1. Mix Land Uses. New, clustered development works best if it includes a mix of stores, jobs and homes. Single-use districts make life less convenient and require more driving.from How to achieve Smart Growth
Monocultures are bad. Whether it be in forestry, farming, society, or in
thinking and discourse -single-use, single-crop systems are fragile, energy inefficient systems.
Monocultures are convenient for management and efficiency experts. One crop/product makes the system predictable and easy to harvest but the choice is often very short-sighted. The cost of maintaining a monoculture increases exponentially as the single crop exhausts the land of a particular set of resources. A single crop farm will need
more fertilizer, herbicide and fungicide than a in farms where the crops are mixed or
rotated.
A large swath of land turned into single-crop plantation quickly exhausts the soil and makes the local economy vulnerable to collapse when the market for the crop fails.
Same goes for cities and urban districts. Monocultures -single use districts, are easy to parcel out and sell but lead to
socially stratified cities and increases vehicular traffic. Separating uses means increasing travel distance between uses.
Single use districts are a product of
euclidean zoning, which is itself a product of 19th and early 20th century industrial society that saw the efficiency of the assembly line and thought this would clean up the mess of cities. (cf -
Congres Internationaux d'Architecture Moderne's "Functional City" in the
1933 Athens Charter).
Planners thought segregating uses, a response to the
squalid conditions of the industrial cities, would create more livable cities. Commerce would stay in commercial zones, industry (and it's noxious byproducts) would be separated from residential areas and the city, in theory, would hum as cleanly as a Ford factory. As with all good ideas, this was of course taken too far such that, in the US, zoning separated even grocery stores from its customers and created auto-dependent development epitomized by monstrous suburban malls ringed by acres and acres of parking.
This is usually not a problem in traditional asian cities - walk through Hongkong, Shanghai, Seoul or Tokyo and the residential areas mix right in with the retail and services. Tokyo zoning, in fact, prescribes only what land use is
NOT allowed and lets the citizens go their merry own way. The result is a more vibrant street life with residential needs closely knit to the places providing for those needs.
In our own city, this happy-mixing is captured by the corner sari-sari store in the projects of Quezon City. Manila's older parts have enough chaos that there are stores and groceries almost everywhere.
That state of affairs though is fast being lost in the suburbs north, south and east of Metro Manila, where land use plans took their cues from single-use zoning. From Better Living down to the new villages (with fancy, english sounding names) in Laguna and Cavite, finding the nearest grocery store means stepping into a car or a tricycle and driving out for a few kilometers.
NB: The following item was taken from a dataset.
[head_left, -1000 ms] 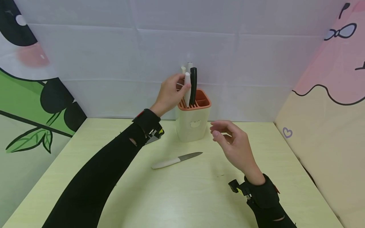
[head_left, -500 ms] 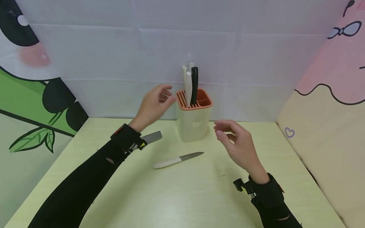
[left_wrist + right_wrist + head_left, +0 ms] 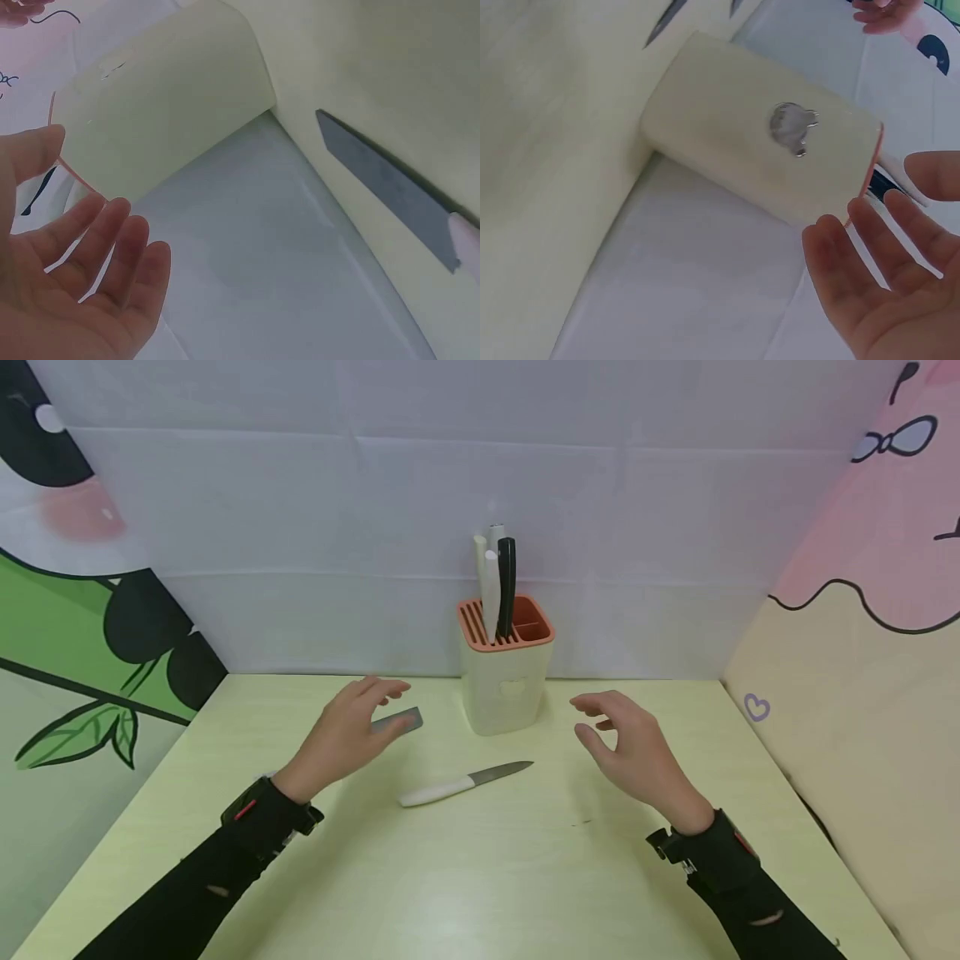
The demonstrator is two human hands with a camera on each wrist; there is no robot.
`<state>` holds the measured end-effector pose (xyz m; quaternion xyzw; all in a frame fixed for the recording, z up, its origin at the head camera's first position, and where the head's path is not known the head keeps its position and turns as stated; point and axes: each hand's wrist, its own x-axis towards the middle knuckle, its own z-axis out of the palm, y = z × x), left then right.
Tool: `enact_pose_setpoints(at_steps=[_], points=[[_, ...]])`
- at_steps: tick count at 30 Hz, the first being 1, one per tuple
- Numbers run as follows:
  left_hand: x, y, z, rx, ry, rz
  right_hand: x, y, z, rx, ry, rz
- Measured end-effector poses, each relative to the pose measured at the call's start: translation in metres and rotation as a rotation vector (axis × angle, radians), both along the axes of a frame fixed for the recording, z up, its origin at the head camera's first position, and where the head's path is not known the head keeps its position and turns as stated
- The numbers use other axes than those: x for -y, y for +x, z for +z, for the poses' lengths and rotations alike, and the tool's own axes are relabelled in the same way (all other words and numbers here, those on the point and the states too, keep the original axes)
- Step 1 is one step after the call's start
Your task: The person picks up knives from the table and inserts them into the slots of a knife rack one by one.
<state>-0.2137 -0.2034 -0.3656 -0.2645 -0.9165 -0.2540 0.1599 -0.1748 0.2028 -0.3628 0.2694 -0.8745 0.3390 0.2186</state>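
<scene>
Left hand (image 3: 342, 728) loosely spread near grey blade (image 3: 386, 187); right hand (image 3: 630, 749) likewise near knife holder (image 3: 504, 697)

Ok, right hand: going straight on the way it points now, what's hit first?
Most likely the knife holder: the right hand points towards it, with nothing standing between them in the head view. Depth is unclear, so it might pass in front.

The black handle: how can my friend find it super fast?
Find the table, then the pale, orange-topped holder near its back edge. The black handle sticks up from its top in a tight bunch. It's the only dark one; the other handles are white or cream.
</scene>
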Motion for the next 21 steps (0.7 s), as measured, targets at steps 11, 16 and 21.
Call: enact_pose_setpoints(at_steps=[11, 16, 21], points=[[0.013, 0.028, -0.043, -0.013, -0.126, 0.011, -0.026, -0.009, -0.040, -0.118, 0.283, -0.079], [0.015, 0.033, -0.055, 0.013, -0.125, 0.003, -0.035, -0.011, -0.053, -0.132, 0.319, -0.075], [0.016, 0.037, -0.063, 0.066, -0.113, 0.008, -0.039, -0.012, -0.061, -0.130, 0.329, -0.071]])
The subdivisions east of the metro - from Marikina to Antipolo also share the same problems arising from this same formulaic response: Master planned areas will neatly chop up areas for housing from areas for stores from areas for jobs then lay down wide roads in between to ferry people from one use to another.
Planning hindsight sees that mixing uses was not so bad after all as it allows residents to walk to get to their everyday needs -gives retail and restaurants a steady set of consumers -and more importantly puts more life on the street.
(I am glad that the Ayala Business District has lately turned to
zoning rules mixing uses in the Legaspi and Salcedo districts. The ground floors are now allowed to
sport restaurants, coffee bars and laundromats, it makes the street life all the more active.)
As the metropolis goes through it's cycle of new development and re-development, I hope we take more to Shanghai and Hongkong than to L.A. or Atlanta.